YOUR TASK - The output should be the listing below, limited to the lines from the one with "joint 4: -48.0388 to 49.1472" through the one with "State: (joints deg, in", exact and without pictures.
* * *
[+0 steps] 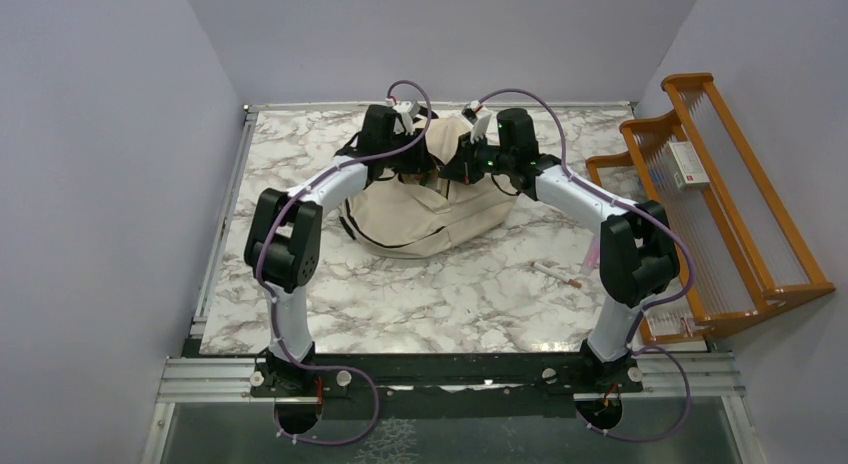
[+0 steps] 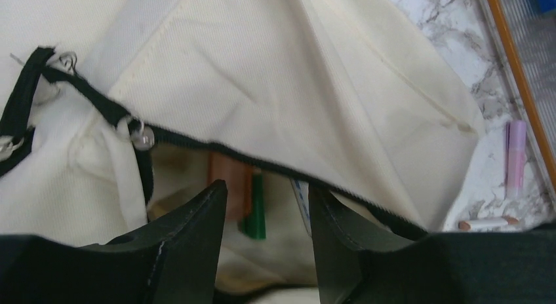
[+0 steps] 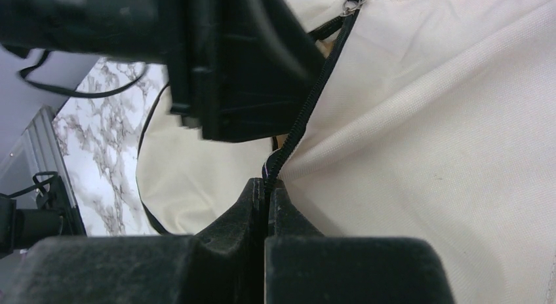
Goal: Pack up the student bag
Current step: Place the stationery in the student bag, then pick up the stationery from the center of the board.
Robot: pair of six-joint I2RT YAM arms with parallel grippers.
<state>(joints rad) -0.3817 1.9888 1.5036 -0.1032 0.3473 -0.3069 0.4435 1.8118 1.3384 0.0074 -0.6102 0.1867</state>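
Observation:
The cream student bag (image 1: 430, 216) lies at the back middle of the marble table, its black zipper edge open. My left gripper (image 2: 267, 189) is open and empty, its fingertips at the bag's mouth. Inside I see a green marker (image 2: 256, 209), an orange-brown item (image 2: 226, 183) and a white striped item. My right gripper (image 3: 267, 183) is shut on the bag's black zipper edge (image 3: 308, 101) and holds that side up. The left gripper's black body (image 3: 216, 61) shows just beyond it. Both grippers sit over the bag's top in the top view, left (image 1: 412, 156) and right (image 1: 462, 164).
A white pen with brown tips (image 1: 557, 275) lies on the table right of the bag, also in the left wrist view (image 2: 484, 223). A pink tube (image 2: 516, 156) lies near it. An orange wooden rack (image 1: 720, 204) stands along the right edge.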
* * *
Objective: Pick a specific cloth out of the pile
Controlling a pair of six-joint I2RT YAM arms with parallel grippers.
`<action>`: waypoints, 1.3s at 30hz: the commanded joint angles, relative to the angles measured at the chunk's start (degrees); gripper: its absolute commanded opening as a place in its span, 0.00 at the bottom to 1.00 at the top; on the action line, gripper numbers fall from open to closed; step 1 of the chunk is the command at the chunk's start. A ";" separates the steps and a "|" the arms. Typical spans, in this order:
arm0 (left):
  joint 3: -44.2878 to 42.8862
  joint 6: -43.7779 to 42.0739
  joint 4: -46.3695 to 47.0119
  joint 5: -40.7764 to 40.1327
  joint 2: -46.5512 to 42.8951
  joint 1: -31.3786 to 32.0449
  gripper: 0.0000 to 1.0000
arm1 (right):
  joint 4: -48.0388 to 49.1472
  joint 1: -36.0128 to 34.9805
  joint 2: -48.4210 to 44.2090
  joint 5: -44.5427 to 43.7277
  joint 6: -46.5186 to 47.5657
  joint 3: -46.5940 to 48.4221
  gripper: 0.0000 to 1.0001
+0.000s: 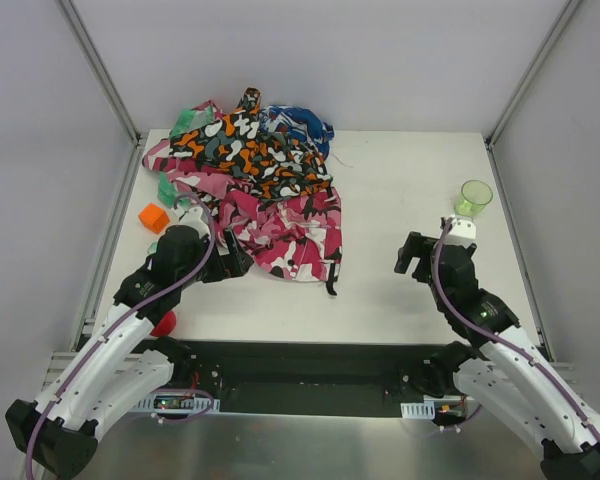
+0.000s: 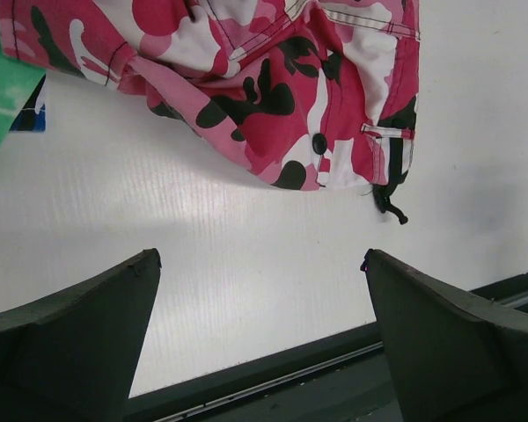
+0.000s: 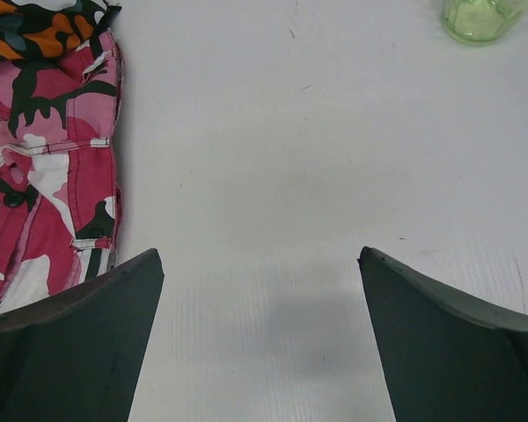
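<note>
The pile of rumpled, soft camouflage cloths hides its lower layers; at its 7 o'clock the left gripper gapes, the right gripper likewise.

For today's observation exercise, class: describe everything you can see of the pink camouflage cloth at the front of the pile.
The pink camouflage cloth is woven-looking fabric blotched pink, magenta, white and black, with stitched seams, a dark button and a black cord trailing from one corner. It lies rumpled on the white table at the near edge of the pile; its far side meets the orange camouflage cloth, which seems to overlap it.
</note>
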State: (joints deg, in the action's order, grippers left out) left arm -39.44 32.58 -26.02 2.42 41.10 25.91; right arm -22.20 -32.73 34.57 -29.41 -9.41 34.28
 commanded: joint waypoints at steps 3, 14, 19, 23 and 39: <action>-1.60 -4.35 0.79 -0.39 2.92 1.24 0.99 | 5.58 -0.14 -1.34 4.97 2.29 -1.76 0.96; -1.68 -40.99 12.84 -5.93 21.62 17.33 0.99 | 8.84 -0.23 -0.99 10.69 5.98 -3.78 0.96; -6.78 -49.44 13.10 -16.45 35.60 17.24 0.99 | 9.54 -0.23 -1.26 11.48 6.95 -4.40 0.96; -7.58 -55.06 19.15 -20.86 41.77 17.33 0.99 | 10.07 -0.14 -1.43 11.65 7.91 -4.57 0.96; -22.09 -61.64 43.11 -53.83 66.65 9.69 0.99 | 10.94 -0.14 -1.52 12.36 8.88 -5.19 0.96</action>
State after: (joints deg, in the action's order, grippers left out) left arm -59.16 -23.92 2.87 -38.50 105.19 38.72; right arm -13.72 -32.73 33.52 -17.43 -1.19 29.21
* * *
TASK RESPONSE -
  joint 4: -48.0388 to 49.1472
  joint 1: -36.0128 to 34.9805
  joint 2: -48.4210 to 44.2090
  joint 5: -44.5427 to 43.7277
  joint 6: -46.5186 to 47.5657
  joint 3: -46.5940 to 48.4221
  gripper: 0.0000 to 1.0001
+0.000s: 
+0.000s: 
+0.000s: 
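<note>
The pile of rumpled, soft camouflage cloths hides its lower layers; at its 7 o'clock the left gripper gapes, the right gripper likewise.

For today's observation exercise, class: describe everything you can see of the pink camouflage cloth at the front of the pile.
The pink camouflage cloth is woven-looking fabric blotched pink, magenta, white and black, with stitched seams, a dark button and a black cord trailing from one corner. It lies rumpled on the white table at the near edge of the pile; its far side meets the orange camouflage cloth, which seems to overlap it.
</note>
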State: (joints deg, in the action's order, grippers left out) left arm -39.44 32.58 -26.02 2.42 41.10 25.91; right arm -22.20 -32.73 34.57 -29.41 -9.41 34.28

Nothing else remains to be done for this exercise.